- _PROBLEM TO SOLVE_: Each line from the start of the listing below through the line containing "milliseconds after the" should be reproduced exactly, with no others.

- _GIVEN DATA_:

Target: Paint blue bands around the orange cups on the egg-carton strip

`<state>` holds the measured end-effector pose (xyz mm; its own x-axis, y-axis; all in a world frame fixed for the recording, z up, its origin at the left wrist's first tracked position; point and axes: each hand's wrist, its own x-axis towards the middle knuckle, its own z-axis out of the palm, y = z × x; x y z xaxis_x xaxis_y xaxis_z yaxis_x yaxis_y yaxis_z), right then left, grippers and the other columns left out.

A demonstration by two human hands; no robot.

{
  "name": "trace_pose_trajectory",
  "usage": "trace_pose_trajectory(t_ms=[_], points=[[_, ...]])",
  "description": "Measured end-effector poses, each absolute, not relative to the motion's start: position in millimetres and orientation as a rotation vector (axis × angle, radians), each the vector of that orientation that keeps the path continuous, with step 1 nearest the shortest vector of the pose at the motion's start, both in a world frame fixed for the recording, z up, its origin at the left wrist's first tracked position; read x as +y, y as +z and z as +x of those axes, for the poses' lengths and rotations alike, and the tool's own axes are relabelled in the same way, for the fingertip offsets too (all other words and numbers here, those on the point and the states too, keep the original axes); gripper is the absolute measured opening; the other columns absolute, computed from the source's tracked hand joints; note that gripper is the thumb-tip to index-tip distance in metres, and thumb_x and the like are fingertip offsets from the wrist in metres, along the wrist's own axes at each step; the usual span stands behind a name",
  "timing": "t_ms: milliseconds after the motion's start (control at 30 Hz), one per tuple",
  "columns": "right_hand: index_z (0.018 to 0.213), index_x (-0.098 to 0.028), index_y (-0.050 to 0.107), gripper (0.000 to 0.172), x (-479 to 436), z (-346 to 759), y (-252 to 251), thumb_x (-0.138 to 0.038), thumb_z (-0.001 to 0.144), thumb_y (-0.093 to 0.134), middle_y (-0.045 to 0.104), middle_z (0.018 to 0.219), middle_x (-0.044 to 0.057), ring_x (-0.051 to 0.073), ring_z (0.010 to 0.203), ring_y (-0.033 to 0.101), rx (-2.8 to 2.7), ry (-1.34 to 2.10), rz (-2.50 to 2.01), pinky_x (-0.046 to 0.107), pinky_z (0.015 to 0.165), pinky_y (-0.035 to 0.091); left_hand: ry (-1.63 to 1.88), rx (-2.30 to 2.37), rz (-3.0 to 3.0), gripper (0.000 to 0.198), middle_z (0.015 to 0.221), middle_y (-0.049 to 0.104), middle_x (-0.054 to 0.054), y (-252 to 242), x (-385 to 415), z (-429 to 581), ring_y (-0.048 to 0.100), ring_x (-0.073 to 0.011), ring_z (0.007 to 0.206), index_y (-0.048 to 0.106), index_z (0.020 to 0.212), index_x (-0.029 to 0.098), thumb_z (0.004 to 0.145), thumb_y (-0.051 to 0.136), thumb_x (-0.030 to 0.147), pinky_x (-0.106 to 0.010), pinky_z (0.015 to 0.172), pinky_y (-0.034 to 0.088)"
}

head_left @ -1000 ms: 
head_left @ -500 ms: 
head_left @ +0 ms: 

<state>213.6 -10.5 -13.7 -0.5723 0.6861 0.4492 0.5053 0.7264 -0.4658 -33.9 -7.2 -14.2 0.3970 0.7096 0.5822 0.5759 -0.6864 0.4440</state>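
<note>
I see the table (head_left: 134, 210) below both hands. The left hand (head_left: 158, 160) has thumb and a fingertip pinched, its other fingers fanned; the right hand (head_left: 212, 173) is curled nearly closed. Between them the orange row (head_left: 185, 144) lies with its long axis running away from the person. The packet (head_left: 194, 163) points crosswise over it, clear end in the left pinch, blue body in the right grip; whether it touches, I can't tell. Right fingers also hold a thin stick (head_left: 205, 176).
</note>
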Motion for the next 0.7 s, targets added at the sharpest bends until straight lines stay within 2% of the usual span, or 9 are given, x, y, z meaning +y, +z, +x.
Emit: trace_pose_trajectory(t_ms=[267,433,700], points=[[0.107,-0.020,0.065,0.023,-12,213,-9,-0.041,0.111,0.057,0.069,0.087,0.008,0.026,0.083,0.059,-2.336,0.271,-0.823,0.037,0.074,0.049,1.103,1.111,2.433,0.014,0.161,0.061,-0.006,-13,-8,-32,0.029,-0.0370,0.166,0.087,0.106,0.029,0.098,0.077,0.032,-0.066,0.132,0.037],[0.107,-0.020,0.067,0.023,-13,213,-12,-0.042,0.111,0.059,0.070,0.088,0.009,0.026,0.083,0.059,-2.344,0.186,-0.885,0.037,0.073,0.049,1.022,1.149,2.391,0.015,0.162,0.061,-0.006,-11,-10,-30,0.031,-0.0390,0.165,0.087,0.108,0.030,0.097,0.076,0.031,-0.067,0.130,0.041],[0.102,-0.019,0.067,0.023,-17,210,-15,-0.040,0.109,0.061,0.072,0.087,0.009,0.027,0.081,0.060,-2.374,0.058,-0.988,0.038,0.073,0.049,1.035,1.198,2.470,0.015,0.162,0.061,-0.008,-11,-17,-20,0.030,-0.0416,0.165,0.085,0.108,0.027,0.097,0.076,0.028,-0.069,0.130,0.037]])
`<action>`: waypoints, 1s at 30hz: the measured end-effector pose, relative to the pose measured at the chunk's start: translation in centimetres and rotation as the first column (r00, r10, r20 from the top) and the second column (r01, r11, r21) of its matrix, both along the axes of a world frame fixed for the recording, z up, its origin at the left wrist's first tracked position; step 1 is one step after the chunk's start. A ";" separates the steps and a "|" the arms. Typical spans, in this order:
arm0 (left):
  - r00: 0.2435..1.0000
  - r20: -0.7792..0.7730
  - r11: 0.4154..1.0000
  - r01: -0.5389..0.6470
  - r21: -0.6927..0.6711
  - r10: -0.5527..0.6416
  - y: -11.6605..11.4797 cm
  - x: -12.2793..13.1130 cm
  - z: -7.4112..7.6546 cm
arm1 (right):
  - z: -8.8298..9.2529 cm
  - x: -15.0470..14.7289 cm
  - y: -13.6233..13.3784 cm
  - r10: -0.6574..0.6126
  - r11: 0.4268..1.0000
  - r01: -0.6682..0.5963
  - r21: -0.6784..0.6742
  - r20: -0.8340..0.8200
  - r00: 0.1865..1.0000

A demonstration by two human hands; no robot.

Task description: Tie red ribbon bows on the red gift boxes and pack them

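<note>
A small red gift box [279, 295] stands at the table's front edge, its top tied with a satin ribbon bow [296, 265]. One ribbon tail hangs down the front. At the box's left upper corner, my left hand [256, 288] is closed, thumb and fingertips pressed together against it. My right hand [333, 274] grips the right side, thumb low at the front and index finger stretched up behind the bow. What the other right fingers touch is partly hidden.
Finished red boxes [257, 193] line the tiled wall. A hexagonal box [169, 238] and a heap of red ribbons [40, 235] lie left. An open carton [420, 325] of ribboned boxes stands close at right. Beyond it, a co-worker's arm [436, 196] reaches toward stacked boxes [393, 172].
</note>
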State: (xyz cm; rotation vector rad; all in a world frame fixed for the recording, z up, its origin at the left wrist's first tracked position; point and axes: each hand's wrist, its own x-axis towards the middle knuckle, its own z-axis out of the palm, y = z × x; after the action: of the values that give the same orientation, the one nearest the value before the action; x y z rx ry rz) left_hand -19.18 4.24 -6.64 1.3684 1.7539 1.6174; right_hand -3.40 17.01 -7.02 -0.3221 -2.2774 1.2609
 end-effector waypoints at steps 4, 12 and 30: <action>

- _REPLY TO THE EXERCISE_:
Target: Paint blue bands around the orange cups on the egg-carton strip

`<state>` holds the measured end-effector pose (xyz mm; its own x-axis, y-axis; all in a world frame fixed for the recording, z up, its origin at the left wrist's first tracked position; point and axes: each hand's wrist, its own x-axis towards the middle knuckle, its own z-axis out of the palm, y = z × x; x y z xaxis_x xaxis_y xaxis_z yaxis_x yaxis_y yaxis_z), right then left, grippers and the other columns left out.

A demonstration by two human hands; no robot.

{
  "name": "trace_pose_trajectory",
  "usage": "trace_pose_trajectory(t_ms=[_], points=[[_, ...]])",
  "description": "Measured end-effector poses, each absolute, not relative to the motion's start: position in millimetres and orientation as a rotation vector (axis × angle, radians), each the vector of that orientation that keeps the path continuous, with step 1 nearest the shortest vector of the pose at the motion's start, both in a world frame fixed for the recording, z up, its origin at the left wrist's first tracked position; read x as +y, y as +z and z as +x of those axes, for the poses' lengths and rotations alike, and the tool's own axes are relabelled in the same way, for the fingertip offsets too (all other words and numbers here, those on the point and the states too, keep the original axes); gripper is the absolute measured opening; the other columns absolute, computed from the source's tracked hand joints; note that gripper is the thumb-tip to index-tip distance in metres, and thumb_x and the like are fingertip offsets from the wrist in metres, along the wrist's own axes at each step; the usual span stands behind a name",
  "timing": "t_ms: milliseconds after the motion's start (control at 30 Hz), one per tuple",

This completes the output for the exercise.